Au moment où Marc se découvrit en répétant d’un accent ému, un dernier adieu, elle lui saisit la main et s’écria:
—Vous ne partirez pas ainsi sans m’avoir ôté mes doutes! on vous a accusé devant moi!... mais ce qu’on a dit était un mensonge, avouez-le, je vous en conjure à mains jointes; avouez-le, à moi, à moi seule! je ne vous demande pas d’explication, dites seulement: non! et je vous croirai.

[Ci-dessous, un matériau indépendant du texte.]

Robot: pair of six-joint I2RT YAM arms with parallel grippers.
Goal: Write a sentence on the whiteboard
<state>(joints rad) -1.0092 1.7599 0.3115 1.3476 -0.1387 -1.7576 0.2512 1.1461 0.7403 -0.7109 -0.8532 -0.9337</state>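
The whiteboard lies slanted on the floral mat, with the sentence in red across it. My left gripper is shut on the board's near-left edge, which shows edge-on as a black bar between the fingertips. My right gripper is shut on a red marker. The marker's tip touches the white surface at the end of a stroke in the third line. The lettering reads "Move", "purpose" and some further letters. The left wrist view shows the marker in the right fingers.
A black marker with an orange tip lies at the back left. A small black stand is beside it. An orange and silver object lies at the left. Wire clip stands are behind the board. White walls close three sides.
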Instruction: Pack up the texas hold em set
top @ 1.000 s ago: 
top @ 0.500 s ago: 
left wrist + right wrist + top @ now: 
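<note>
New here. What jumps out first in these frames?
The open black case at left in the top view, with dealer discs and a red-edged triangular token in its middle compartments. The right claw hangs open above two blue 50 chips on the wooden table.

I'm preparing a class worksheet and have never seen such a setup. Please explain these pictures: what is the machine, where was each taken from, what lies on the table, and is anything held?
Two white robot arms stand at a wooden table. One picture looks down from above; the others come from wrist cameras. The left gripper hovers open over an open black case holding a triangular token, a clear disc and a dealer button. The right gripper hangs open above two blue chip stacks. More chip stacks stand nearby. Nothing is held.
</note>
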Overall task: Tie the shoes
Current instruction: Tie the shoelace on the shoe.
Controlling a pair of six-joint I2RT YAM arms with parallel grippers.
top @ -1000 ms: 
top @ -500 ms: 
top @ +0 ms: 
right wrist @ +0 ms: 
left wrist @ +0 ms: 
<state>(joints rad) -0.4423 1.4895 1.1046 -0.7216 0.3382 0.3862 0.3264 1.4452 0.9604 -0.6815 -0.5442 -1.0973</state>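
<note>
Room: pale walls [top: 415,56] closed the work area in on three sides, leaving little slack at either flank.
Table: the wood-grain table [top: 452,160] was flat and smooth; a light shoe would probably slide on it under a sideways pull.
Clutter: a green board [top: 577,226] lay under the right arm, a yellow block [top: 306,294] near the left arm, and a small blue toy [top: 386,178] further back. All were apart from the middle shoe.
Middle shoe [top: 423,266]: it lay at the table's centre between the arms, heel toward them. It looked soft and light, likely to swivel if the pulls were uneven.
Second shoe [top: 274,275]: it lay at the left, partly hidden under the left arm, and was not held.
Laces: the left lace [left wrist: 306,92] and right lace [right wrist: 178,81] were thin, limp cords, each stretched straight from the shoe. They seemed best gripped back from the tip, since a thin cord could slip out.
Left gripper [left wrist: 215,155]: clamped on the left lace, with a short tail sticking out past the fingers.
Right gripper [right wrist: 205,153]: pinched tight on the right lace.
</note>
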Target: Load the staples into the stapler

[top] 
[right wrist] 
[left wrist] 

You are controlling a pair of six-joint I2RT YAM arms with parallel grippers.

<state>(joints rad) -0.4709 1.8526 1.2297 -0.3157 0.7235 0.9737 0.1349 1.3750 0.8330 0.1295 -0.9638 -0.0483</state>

Au premier mot prononcé par la jeune femme, Marc était devenu très-pâle; il retira sa main et répondit à voix basse:
—Madame n’a-t-elle point vu que je n’avais rien à répondre, quand monsieur de Luxeuil m’a accusé?
—Oui, dit vivement Honorine, mais quelque motif... que j’ignore... vous a sans doute forcé à vous taire.
Il secoua la tête.
—Je me suis tu parce qu’il disait la vérité, répliqua-t-il sourdement.
Honorine le regarda.
—Mais alors, reprit-elle troublée, si vous avez été.... si vous êtes... ce qu’il a dit, que peut-il y avoir eu de commun entre vous et ma mère? Pourquoi ce dévouement dont je ne puis désormais soupçonner la sincérité? Quel intérêt trouvez-vous à me défendre?